= Expectative =

In the canon law of the Roman Catholic Church, an expectative, or an expectative grace (from the Latin expectare, to expect or wait for), is the anticipatory grant of an ecclesiastical benefice, not vacant at the moment but which will become so, regularly, on the death of its present incumbent.

==History==

In 1179 the Third Lateran Council, renewing a prohibition already in existence for a long time, forbade such promises or gifts. This prohibition was further extended by Pope Boniface VIII. Nevertheless, during the Middle Ages expectative graces were customarily conferred upon applicants to canonical prebends in the cathedral and collegiate chapters. This fact was due to toleration by the Holy See, which even accorded to the chapters the right of nominating four canons in the way of expectative graces. Several chapters preferred to renounce this right; others continued to employ expectatives even contrary to the canonical enactments.

The popes, especially, made use of this grace from the twelfth century.
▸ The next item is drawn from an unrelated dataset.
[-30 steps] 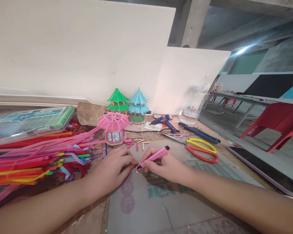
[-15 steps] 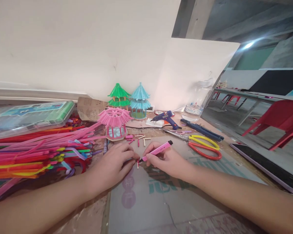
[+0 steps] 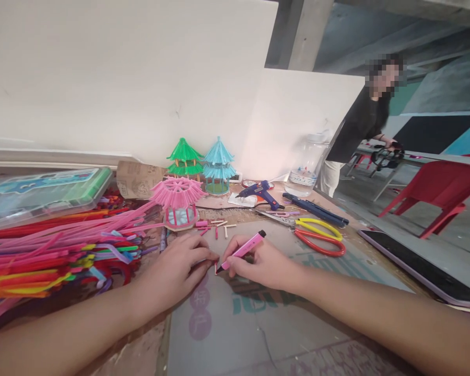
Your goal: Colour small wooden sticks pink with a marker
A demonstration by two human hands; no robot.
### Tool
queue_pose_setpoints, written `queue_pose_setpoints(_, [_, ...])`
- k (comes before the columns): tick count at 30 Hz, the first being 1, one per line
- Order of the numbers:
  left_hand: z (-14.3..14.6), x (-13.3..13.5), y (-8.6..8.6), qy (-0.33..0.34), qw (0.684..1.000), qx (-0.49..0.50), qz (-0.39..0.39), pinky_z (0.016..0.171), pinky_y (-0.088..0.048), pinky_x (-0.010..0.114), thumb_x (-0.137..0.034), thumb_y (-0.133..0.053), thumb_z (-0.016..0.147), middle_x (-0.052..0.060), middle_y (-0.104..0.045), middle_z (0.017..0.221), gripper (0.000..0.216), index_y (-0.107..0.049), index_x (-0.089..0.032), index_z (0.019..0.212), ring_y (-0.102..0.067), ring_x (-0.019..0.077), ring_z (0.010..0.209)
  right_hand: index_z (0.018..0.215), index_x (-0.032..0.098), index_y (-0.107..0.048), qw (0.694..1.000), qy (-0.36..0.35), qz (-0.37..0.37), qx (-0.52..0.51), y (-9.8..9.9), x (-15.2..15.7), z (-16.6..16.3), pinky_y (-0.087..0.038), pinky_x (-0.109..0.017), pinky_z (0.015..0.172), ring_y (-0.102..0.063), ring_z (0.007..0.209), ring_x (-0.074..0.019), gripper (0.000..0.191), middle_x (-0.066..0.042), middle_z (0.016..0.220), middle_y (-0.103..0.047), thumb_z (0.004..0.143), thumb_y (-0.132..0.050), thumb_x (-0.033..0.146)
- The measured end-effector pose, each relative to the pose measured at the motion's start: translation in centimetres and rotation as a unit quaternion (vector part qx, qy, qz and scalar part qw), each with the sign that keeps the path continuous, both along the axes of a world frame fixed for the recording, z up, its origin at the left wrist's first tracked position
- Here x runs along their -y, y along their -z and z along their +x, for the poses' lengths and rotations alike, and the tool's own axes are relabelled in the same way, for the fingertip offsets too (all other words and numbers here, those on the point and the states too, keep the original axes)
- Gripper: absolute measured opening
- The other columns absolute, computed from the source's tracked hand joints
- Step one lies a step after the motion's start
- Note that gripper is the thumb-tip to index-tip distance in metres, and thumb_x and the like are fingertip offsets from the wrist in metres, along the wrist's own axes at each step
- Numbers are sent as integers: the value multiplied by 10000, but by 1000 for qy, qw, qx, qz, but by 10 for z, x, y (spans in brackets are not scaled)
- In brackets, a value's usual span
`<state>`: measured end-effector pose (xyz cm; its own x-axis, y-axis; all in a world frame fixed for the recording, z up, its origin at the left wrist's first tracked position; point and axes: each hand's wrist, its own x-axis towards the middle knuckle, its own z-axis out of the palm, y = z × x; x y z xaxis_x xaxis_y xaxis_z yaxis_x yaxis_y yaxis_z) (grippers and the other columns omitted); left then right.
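My right hand (image 3: 254, 261) is closed around a pink marker (image 3: 248, 245), its dark tip pointing down and left. The tip touches or nearly touches a short thin stick (image 3: 215, 267), partly coloured pink. The far end of this stick is pinched by my left hand (image 3: 190, 261), close to the grey printed board (image 3: 203, 350). Just beyond my hands lie several small sticks (image 3: 226, 230), some pink and some pale, with a pink marker cap (image 3: 201, 223) among them. Behind my left hand stands a pink pavilion model (image 3: 178, 196) with an open-topped roof.
Green (image 3: 185, 156) and light-blue pavilion models (image 3: 219, 166) stand behind. Bundled pipe cleaners (image 3: 62, 245) and a plastic case (image 3: 43, 196) fill the left. Rightward lie a glue gun (image 3: 260, 194), pliers (image 3: 317, 209), scissors (image 3: 321, 236) and a phone (image 3: 419, 266). A person (image 3: 358, 125) stands beyond the table.
The marker tip has shifted toward the near end of the stick, and the marker tilts more steeply. A person has come into view at the right. The whole view has shifted slightly.
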<state>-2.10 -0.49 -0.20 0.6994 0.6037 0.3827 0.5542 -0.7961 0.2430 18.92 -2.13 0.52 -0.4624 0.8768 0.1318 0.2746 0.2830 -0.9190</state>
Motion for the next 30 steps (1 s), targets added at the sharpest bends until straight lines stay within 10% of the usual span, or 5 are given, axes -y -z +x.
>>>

After having first asked, then ordered, the collators to dispose of certain benefices in favour of ecclesiastics whom they had previously named to them, the popes themselves directly granted, in the way of expectatives, benefices which were not at the moment vacant; they even charged another ecclesiastic with the future investiture of the appointee with the benefice. The privilege of granting expectatives was conceded also to the delegates of the Holy See, the universities, certain princes, etc., with more or less restriction.

This practice aroused grave opposition and gave rise to many abuses, especially during the Western Schism.

==Council of Trent==
The Council of Trent suppressed all expectatives excepting the designation of a coadjutor with the right of succession in the case of bishops and abbots; there are additionally the prefects Apostolic. Although the council intended to forbid also the collation of expectatives by privileges granted by the pope, still the latter is not bound by such a prohibition. However, the only expectatives now in use are those authorized by the Council of Trent.